→ **Exercise details**: Take from the material every line containing the string "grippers" and copy it.

→ **Record set**:
------

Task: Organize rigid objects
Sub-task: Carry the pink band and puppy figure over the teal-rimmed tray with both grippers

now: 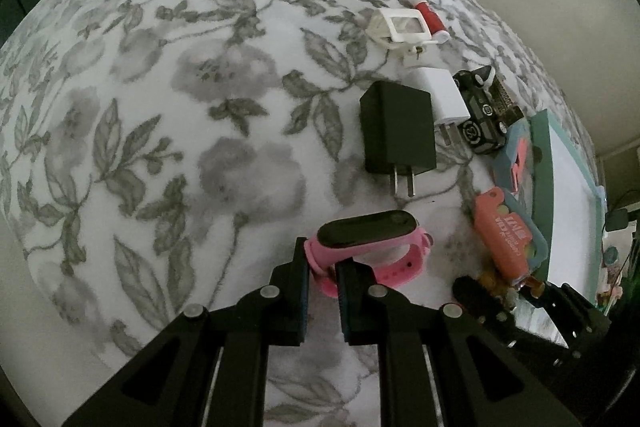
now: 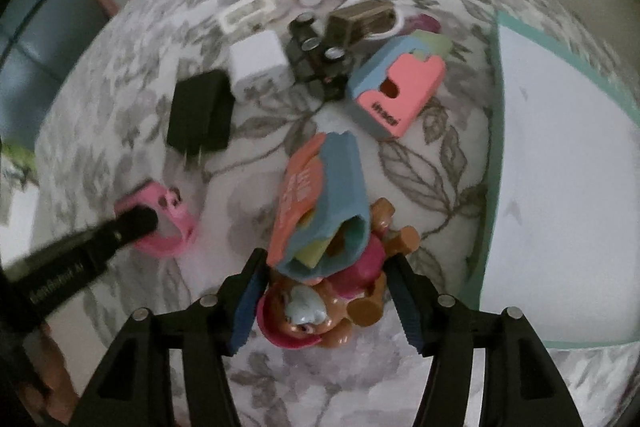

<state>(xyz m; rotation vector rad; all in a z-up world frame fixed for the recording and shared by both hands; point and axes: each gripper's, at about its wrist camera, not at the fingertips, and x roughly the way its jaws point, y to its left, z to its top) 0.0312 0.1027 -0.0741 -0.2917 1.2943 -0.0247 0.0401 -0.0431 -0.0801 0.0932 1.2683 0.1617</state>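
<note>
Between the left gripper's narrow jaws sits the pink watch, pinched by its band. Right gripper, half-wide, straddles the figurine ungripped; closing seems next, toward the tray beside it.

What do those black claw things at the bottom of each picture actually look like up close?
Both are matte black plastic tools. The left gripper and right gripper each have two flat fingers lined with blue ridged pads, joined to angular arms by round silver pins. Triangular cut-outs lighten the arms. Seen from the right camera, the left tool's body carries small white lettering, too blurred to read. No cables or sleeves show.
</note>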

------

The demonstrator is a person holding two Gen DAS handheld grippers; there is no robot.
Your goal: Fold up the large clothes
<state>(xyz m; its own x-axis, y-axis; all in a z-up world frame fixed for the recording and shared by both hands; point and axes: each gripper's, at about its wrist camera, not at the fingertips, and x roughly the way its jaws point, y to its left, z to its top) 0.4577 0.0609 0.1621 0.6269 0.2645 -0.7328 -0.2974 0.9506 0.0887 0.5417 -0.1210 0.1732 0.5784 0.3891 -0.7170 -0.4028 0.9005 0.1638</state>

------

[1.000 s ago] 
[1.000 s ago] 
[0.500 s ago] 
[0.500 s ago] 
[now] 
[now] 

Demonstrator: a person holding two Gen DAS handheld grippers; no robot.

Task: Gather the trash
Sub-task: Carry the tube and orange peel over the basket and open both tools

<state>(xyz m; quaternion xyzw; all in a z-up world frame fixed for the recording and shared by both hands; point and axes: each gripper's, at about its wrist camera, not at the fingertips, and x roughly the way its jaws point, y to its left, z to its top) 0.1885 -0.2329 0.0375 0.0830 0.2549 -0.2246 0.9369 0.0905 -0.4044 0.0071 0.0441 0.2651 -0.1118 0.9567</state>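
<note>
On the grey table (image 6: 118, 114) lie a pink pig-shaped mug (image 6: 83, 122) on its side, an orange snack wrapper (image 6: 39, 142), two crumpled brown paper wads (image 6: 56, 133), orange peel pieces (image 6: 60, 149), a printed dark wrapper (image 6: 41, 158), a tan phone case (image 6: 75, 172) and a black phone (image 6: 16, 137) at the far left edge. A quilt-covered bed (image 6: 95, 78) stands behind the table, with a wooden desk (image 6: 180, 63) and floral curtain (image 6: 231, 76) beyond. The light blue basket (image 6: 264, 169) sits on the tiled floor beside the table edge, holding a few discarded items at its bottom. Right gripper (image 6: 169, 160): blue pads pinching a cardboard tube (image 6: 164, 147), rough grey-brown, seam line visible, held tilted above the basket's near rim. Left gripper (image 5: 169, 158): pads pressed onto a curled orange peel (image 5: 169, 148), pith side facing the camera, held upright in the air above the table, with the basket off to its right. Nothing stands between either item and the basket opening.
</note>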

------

→ **Answer to this problem**:
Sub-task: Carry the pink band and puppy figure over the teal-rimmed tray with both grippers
The demonstrator is a person holding two Gen DAS handheld grippers; there is no robot.
Demonstrator: a person holding two Gen DAS handheld grippers; no robot.

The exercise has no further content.